Investigating the Therapeutic Potential of Cisplatin- and Rutin-Loaded Nanoliposomes against Colorectal Cancer Cells Abdulazeez M. Al-Mashhadani, Ali Al-samydai, Ibrahim Al-Deeb, Simone Carradori, Hanan Azzam, et al. Anti Cancer Agents in Medicinal Chemistry, 2025 Introduction: Colorectal cancer is an important cause of cancer-related mortality, necessitating innovative therapies to improve efficacy and reduce side effects. This study explores the potential of Cisplatin and Rutin-loaded nanoliposomes (Cis-NLs and Rut-NLs) for anti-colorectal cancer activity. Methods: Cis-NLs and Rut-NLs were prepared using thin-film hydration, achieving encapsulation efficiencies of 95.5% and 62.5%, respectively.
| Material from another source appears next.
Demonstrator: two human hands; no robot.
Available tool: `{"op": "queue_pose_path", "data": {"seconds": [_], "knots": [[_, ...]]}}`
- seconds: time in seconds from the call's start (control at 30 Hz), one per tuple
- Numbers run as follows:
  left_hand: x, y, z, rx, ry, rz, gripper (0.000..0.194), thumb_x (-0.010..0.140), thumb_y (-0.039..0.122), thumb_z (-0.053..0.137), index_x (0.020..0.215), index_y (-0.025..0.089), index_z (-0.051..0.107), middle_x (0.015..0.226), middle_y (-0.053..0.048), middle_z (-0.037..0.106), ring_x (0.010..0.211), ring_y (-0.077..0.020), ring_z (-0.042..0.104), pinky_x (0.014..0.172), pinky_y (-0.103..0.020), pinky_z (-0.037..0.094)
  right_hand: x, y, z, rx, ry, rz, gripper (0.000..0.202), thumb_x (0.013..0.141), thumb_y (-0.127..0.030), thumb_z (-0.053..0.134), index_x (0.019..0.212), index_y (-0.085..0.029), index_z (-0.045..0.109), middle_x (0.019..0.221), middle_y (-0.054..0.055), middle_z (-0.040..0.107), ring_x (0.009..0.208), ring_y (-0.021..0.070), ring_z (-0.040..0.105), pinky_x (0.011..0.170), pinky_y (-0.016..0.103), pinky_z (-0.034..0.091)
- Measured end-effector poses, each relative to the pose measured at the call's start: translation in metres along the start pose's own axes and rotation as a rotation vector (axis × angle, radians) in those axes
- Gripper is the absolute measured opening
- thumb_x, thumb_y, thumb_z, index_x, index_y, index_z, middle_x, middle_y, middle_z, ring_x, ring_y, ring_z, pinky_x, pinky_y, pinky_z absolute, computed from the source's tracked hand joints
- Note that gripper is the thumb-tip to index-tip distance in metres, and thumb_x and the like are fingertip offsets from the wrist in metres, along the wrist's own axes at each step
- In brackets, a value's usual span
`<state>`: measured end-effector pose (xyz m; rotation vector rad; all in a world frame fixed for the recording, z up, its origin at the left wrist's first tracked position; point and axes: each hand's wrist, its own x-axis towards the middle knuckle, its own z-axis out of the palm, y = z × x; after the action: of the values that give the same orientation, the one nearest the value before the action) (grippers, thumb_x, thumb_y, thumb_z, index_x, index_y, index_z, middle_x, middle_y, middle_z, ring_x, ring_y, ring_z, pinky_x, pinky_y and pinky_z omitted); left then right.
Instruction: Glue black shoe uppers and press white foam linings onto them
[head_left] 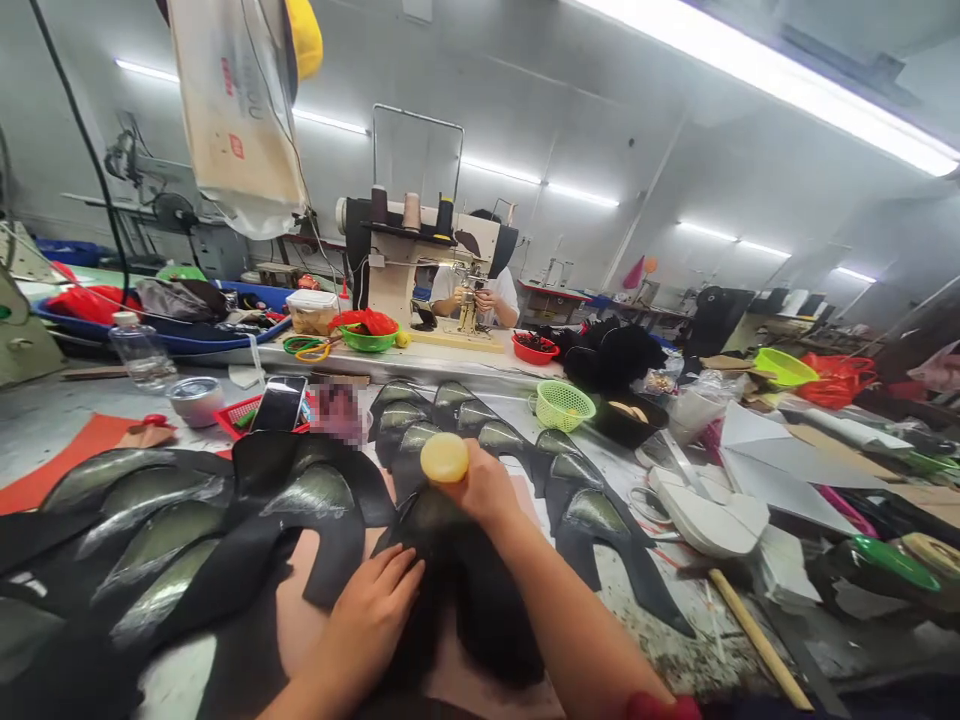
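Observation:
Black shoe-upper-like pieces [311,490] with shiny greenish curved patches lie overlapped in rows across the worktable. My left hand [382,595] lies flat with fingers spread on the black piece [442,530] in front of me. Above the far end of that same piece, my right hand [480,485] is wrapped round a tool with a rounded yellow knob [444,458]; the rest of the tool is hidden below the knob and hand. Further black pieces [592,510] lie to the right of my right hand.
Beyond the table a person [506,295] works at a sewing machine [390,260]. A green basket [564,405], a wooden-handled hammer [757,640] and white pads [709,510] are at the right. A metal tin [195,400], bottle [141,350] and phone [279,404] stand or lie at the left.

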<state>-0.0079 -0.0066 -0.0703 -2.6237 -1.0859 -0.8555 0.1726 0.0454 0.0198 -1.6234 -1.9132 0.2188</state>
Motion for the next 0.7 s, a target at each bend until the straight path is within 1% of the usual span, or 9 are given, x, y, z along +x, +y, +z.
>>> {"op": "queue_pose_path", "data": {"seconds": [0.07, 0.17, 0.23, 0.33, 0.37, 0.47, 0.5, 0.63, 0.7], "knots": [[-0.002, 0.003, 0.002, 0.019, 0.016, 0.008, 0.034, 0.084, 0.011, 0.035, 0.099, 0.017, 0.064, 0.099, -0.01, 0.067, 0.095, -0.0238, 0.061, 0.081, -0.038, 0.051, -0.002, -0.005, 0.005, -0.004, -0.039, -0.038, 0.039, 0.066, -0.04, 0.066, 0.093, -0.019, 0.048, 0.084, 0.007, 0.066, 0.074, 0.024, 0.063, 0.057, 0.026, 0.04], [-0.002, 0.004, 0.002, 0.039, 0.024, 0.056, 0.036, 0.083, 0.008, 0.033, 0.099, 0.015, 0.064, 0.097, -0.011, 0.067, 0.094, -0.024, 0.061, 0.08, -0.038, 0.051, -0.006, -0.012, 0.013, 0.03, -0.2, -0.155, 0.044, 0.059, -0.045, 0.071, 0.088, -0.021, 0.049, 0.077, 0.003, 0.066, 0.068, 0.0224, 0.063, 0.053, 0.024, 0.038], [-0.002, 0.004, 0.001, 0.04, 0.01, 0.054, 0.037, 0.083, 0.006, 0.032, 0.1, 0.015, 0.064, 0.097, -0.011, 0.067, 0.093, -0.024, 0.061, 0.079, -0.039, 0.052, -0.005, -0.013, 0.014, 0.017, -0.163, -0.113, 0.043, 0.06, -0.044, 0.071, 0.089, -0.021, 0.048, 0.078, 0.004, 0.066, 0.068, 0.0224, 0.063, 0.053, 0.024, 0.038], [-0.002, 0.004, 0.001, 0.023, -0.017, 0.019, 0.037, 0.083, 0.007, 0.033, 0.101, 0.016, 0.063, 0.097, -0.01, 0.067, 0.094, -0.0234, 0.061, 0.079, -0.039, 0.052, -0.005, -0.007, 0.007, -0.013, -0.005, 0.036, 0.038, 0.066, -0.038, 0.067, 0.093, -0.019, 0.047, 0.083, 0.007, 0.066, 0.072, 0.023, 0.062, 0.056, 0.026, 0.039], [-0.002, 0.005, 0.001, 0.014, -0.016, 0.016, 0.035, 0.083, 0.008, 0.034, 0.1, 0.016, 0.063, 0.097, -0.01, 0.067, 0.094, -0.0232, 0.06, 0.081, -0.038, 0.051, -0.006, -0.004, 0.004, -0.004, -0.015, 0.03, 0.038, 0.066, -0.037, 0.067, 0.092, -0.019, 0.047, 0.082, 0.007, 0.066, 0.071, 0.0228, 0.062, 0.057, 0.026, 0.039], [-0.001, 0.006, 0.0, -0.027, 0.008, 0.011, 0.032, 0.085, 0.011, 0.035, 0.094, 0.016, 0.065, 0.094, -0.009, 0.067, 0.092, -0.022, 0.061, 0.083, -0.037, 0.051, -0.012, 0.004, -0.003, 0.059, -0.196, -0.121, 0.04, 0.06, -0.037, 0.07, 0.09, -0.022, 0.049, 0.079, 0.003, 0.066, 0.069, 0.0219, 0.063, 0.055, 0.025, 0.04], [0.0, 0.006, -0.001, -0.047, 0.011, -0.001, 0.032, 0.085, 0.012, 0.035, 0.092, 0.016, 0.065, 0.093, -0.009, 0.067, 0.092, -0.0218, 0.061, 0.083, -0.037, 0.05, -0.014, 0.007, -0.005, 0.069, -0.21, -0.136, 0.04, 0.059, -0.037, 0.07, 0.09, -0.022, 0.049, 0.08, 0.003, 0.066, 0.069, 0.0219, 0.063, 0.055, 0.025, 0.04], [0.009, 0.005, -0.01, -0.121, -0.062, -0.072, 0.027, 0.083, 0.015, 0.038, 0.088, 0.019, 0.064, 0.092, -0.008, 0.066, 0.088, -0.022, 0.06, 0.077, -0.037, 0.051, -0.018, 0.016, -0.013, 0.051, 0.018, 0.037, 0.04, 0.065, -0.042, 0.065, 0.095, -0.021, 0.048, 0.081, 0.005, 0.066, 0.073, 0.0223, 0.062, 0.059, 0.026, 0.042], [0.016, 0.004, -0.015, -0.164, -0.133, -0.11, 0.022, 0.082, 0.018, 0.041, 0.08, 0.019, 0.063, 0.087, -0.007, 0.065, 0.082, -0.0216, 0.06, 0.073, -0.036, 0.051, -0.019, 0.017, -0.015, 0.066, -0.05, 0.002, 0.042, 0.062, -0.043, 0.068, 0.093, -0.021, 0.05, 0.08, 0.003, 0.066, 0.072, 0.022, 0.063, 0.058, 0.026, 0.042]]}}
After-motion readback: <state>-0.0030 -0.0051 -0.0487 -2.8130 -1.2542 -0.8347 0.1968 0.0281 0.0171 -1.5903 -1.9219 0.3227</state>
Drug release studies revealed controlled profiles, with Cis-NLs showing a complete release (100%) and Rut-NLs reaching 23.48% over 48 hours. Stability assessments demonstrated minimal changes in size, polydispersity index (PDI), and zeta potential over three months. Encapsulation efficiency decreased slightly for Cis-NLs (92.87%) and significantly for Rut-NLs (26.55%). Several tests were performed to evaluate the biological activity of this combination on colorectal cancer cells and HDF cells to check its selectivity. Results: In vitro cytotoxicity studies on HT29 colorectal cancer cells revealed IC50 values of 1.72 µg/mL for free Cisplatin, 2.35 µg/mL for Cis-NLs, >100 µg/mL for free Rutin, and 63.33 µg/mL for Rut-NLs. A combination of Cis-NLs and Rut-NLs reduced the IC50 to 2.2 µg/mL. Selective toxicity evaluation using human dermal fibroblasts showed an IC50 of 79.24 µM for cisplatin, reduced to 63.3 µM in Cis-NLs, with Rut-NLs demonstrating negligible toxicity. Discussion: Wound healing assays confirmed significant inhibition of cell migration, with wound closure reduced from 62.41% in controls to 34.35% in treated groups. Utilizing nanotechnology, liposomal formulations were synthesized to enhance drug delivery and therapeutic synergy. Conclusion: These results highlight the potential of Cisplatin and Rutin-loaded nanoliposomes as a combination therapy for colorectal cancer.